Task requirements: Return the run of lines below that opens with the line containing "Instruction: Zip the" and closes with the line containing "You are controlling", keeping each one exact.

Provided material:

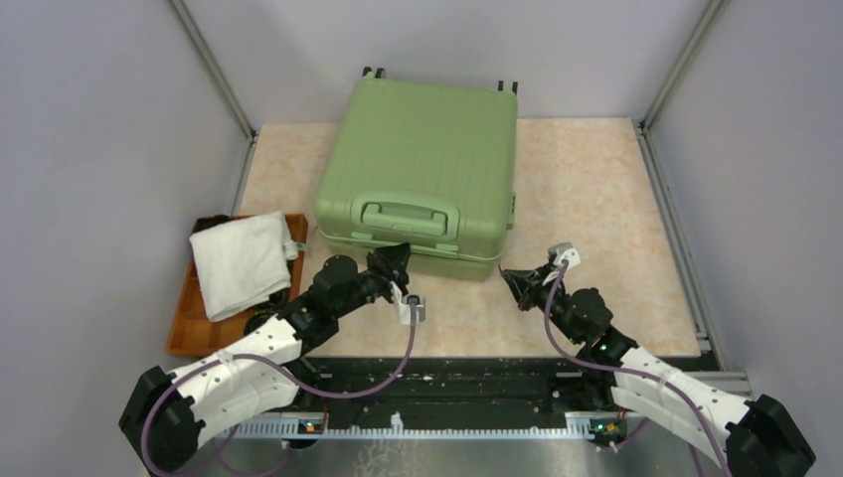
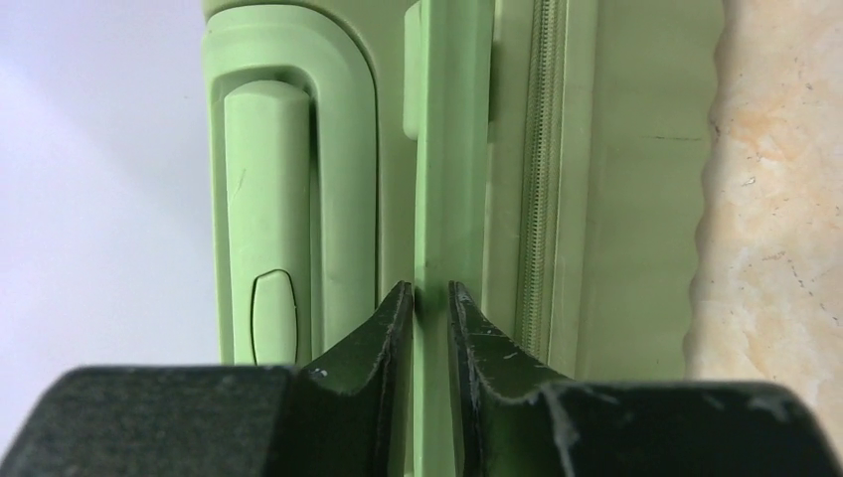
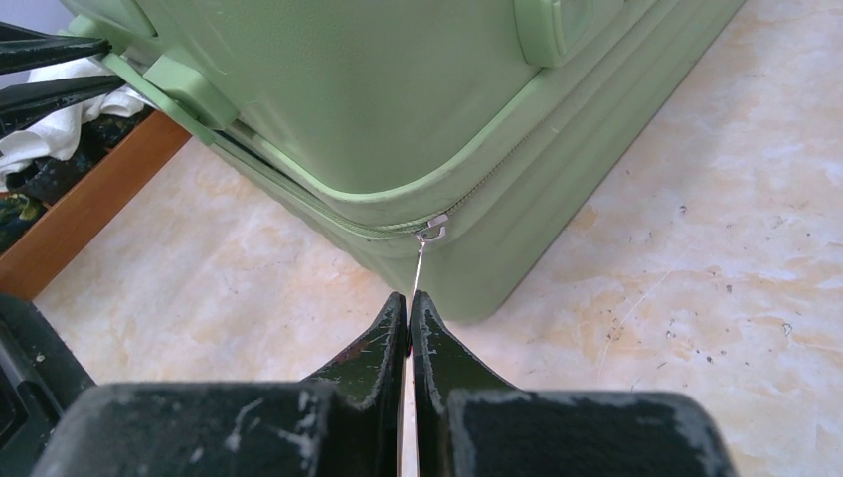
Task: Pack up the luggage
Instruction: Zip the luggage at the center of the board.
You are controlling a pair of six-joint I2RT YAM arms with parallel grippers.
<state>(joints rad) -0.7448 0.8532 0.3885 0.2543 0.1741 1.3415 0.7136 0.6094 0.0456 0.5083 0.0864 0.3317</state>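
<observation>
So, the left gripper (image 2: 429, 298) was pinched shut on the thin green side handle (image 2: 447, 169) running along the near face of the luggage (image 1: 427, 149), with a finger pressed flat on each side of it. The right gripper (image 3: 410, 303) was closed tight on the little metal zipper pull (image 3: 421, 260), right at the case's near right corner. The case itself lay flat with its lid down, mid-tabletop (image 1: 596, 199) toward the far edge, wheels pointing at the back wall. Over by the left edge sat a brown tray (image 1: 184, 323) with a white folded towel (image 1: 242, 260) lying in it, near the case's left side.
</observation>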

Result of this task:
Instruction: Zip the luggage at the center of the board.
You are controlling a pair of six-joint I2RT YAM arms with parallel grippers.

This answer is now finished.